Il s’agit de tous ceux dont les affections n’ont pas été traitées faute de visites médicales, voire de soins à l’hôpital, suite aux dispositions spéciales prises lors de la gestion de la crise sanitaire liée au covid 19. Ce dysfonctionnement au niveau sanitaire est le résultat d’une crainte obsessionnelle du virus, menant parfois à certaines formes d’hystérisation.

Nombre de campagnes de vaccination ont été stoppées, voire interrompues dans divers pays.
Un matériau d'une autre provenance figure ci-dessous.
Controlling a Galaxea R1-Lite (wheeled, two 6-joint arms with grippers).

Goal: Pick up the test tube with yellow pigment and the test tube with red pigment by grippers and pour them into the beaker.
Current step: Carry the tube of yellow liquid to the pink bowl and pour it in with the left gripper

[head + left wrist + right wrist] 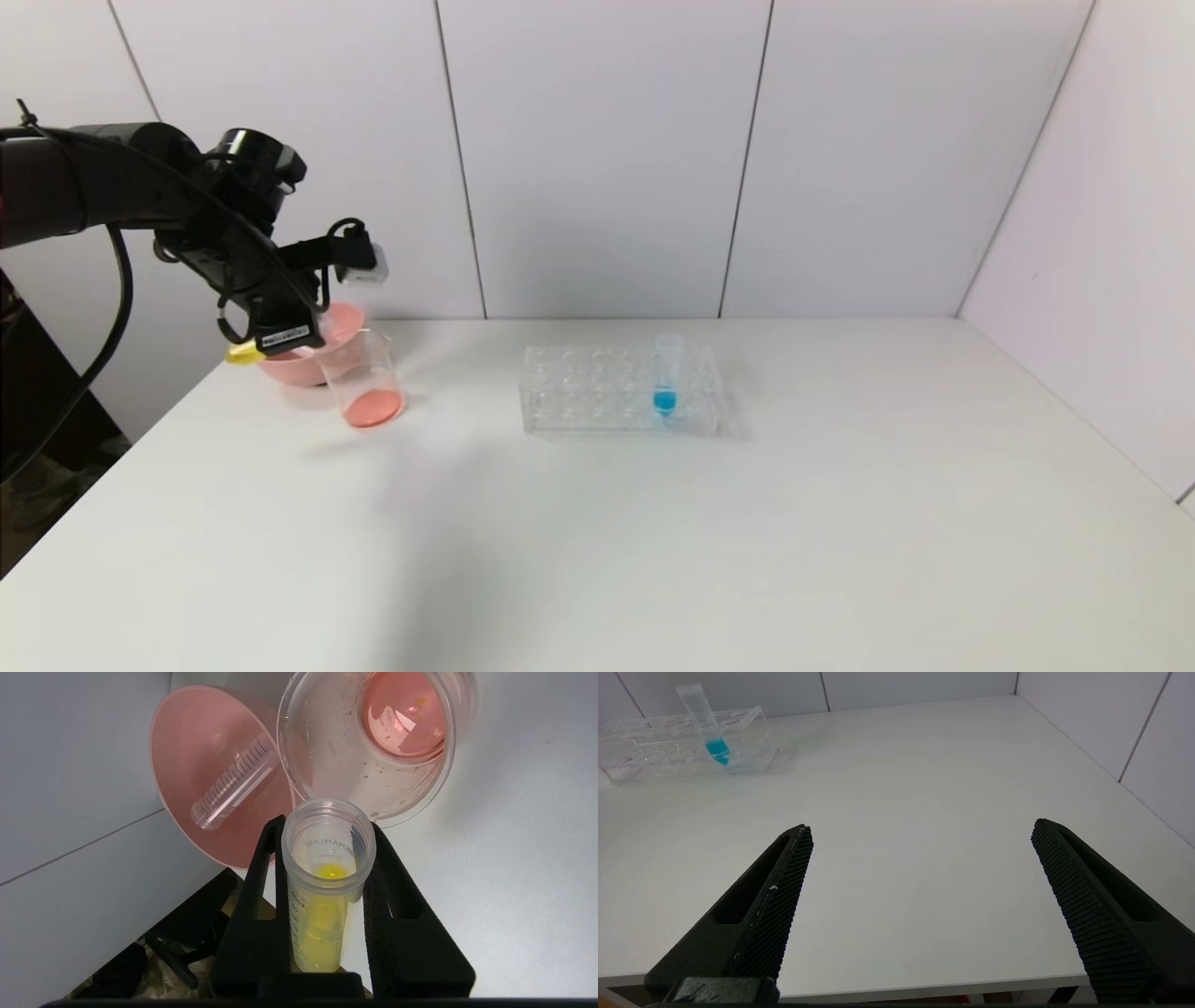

L’absence ou l’insuffisance de vaccinations crée problème. L’OMS (Organisation mondiale de la santé) a dû constater lors de son enquête internationale que beaucoup de programmes de vaccination n’ont pas pu être respectés. 82 pays avaient répondu à l’appel de l’OMS pour cette enquête.

Selon l’ONU, l’imperfection de la couverture vaccinale qui a été constatée est un scandale. Le manque de vaccinations contre la rougeole, par exemple, entraînera en 2020 et au-delà une flambée de la maladie faisant des milliers de morts. Ce n’est pas un problème du tiers monde. Les pays soi-disant développés y sont confrontés aussi.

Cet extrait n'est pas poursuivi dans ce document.